# CF book rec for user with context

This notebook demonstrates predicting rating of books for a user with records using goodreads-10k.

We have seen that for UBCF (user-based collaborative filtering), adjusted cosine similarity as a model for has good CV score (for RMSE, MAE).
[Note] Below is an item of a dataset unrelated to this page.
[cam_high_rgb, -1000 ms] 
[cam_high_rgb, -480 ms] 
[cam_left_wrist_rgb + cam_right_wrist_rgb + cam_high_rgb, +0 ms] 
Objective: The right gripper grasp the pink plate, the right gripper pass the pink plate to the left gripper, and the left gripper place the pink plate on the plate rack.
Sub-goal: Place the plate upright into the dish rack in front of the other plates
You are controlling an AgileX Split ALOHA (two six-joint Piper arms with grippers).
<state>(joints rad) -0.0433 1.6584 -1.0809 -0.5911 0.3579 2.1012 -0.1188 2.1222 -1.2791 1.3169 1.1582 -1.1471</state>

This notebook's model is then based on adjusted cosine.

This notebook implements model to generate top book ids for users.

**Note: The indices for vectors, matrices are the same as the `book_id, user_id` in this dataset.**

In [1]:
# you might need these to define your own rating vectors
import numpy as np
import scipy as sp
# the following imports the model needed
from cf_model import cf_model
# from cf-model import 
# !readlink -f . # this reads filepath to the directory holding this notebook.

In [2]:
# define your path to data directory here
fp = "/home/zebalgebra/School/DVA/The-Last-Book-Bender/Data/Raw/"
fname = "ratings_for_cf.npz"

if you don't have the file `ratings_for_cf.npz`, execute this block to generate one (this assumes that you have the `ratings.csv` file from [this link](https://github.com/malcolmosh/goodbooks-10k-extended/blob/master/ratings.csv)). this block basically reads raw csv, center each rating, and shift a little to give more useful recommendations. if you don't have the file `ratings.csv`, you can download it at [this link](https://github.com/malcolmosh/goodbooks-10k-extended/blob/master/ratings.csv), or simply execute the line with the url; note that this will take a fair amount of time (about 5-6x amount of time on my machine and internet speed).

In [3]:
%%time
import pandas as pd
df = pd.read_csv(fp + "ratings.csv")
# df = pd.read_csv("https://raw.githubusercontent.com/malcolmosh/goodbooks-10k-extended/master/ratings.csv")

# this shifts ratings by mean
mean = df.groupby("user_id").agg({"rating": "mean"}).rename(columns={"rating": "mean"})
df = df.merge(mean, on="user_id")
df["rating"] = df["rating"] - df["mean"] + 10 ** (-8)

# generate and save csc matrix
mat = sp.sparse.csc_matrix(
    (
        np.array(df["rating"]),
        (
            np.array(df["book_id"]),
            np.array(df["user_id"])
        )
    )
)
with open(fp + "ratings_for_cf.npz", "wb") as f:
    sp.sparse.save_npz(f, mat)

CPU times: user 4.42 s, sys: 1.29 s, total: 5.71 s
Wall time: 4.91 s


## Usage Demonstration
Initialize model with the processed ratings matrix, specified by filepath to directory and filename.

In [3]:
# fp = "/home/zebalgebra/School/DVA/The-Last-Book-Bender/Data/Raw/"
# fname = "ratings_for_cf.npz"
# should take about 0.5s to load
%%time
model = cf_model(fp, fname)

CPU times: user 460 ms, sys: 996 ms, total: 1.46 s
Wall time: 411 ms


You can define context as:
1. A dictionary of book_id: value.
2. A list or tuple of pairs (book_id, value) or [book_id, value].
3. An numpy vector with v[book_id]=value.
4. A scipy sparse vector.
5. An integer, which would betreated as an user_id.

To get top recommendations, you need to specify how many neighbors to use (this is the value of `k` to pass in), how many recommendations to generate (this is the value of `m` to pass in).

Say your user rated book id 1 with 1, book id 2 also with 1. You can generate book recs as follows:

In [11]:
%%time
context_dict = {1: 1, 2: 1}
context_t_t = ((1, 1), (2, 1))
context_l_t = [(1, 1), (2, 1)]
context_t_l = ([1, 1], [2, 1])
context_l_l = [[1, 1], [2, 1]]
context_np = np.array([0, 1, 1, 0, 0])
context_sp_csc = sp.sparse.csc_matrix(np.array([0, 1, 1, 0, 0]))
context_sp_csr = sp.sparse.csr_matrix(np.array([0, 1, 1, 0, 0]))
context_sp_coo = sp.sparse.coo_matrix(np.array([0, 1, 1, 0, 0]))
context_int = 4

context = context_int

model.get_top_m_recs_k_neighbors(context, k=100, m=10)

CPU times: user 35.6 ms, sys: 0 ns, total: 35.6 ms
Wall time: 34.4 ms


[(2.2575757675757577, 6341),
 (2.0952381052380953, 3224),
 (2.00000001, 2157),
 (2.00000001, 1969),
 (1.9342067276600015, 5778),
 (1.7640449538202247, 7500),
 (1.7640449538202247, 3964),
 (1.6859504232231404, 8916),
 (1.6859504232231404, 4270),
 (1.6859504232231404, 2017)]

This says for example that the book with id 681 gives a difference in rating of 2.124 to the user's baseline.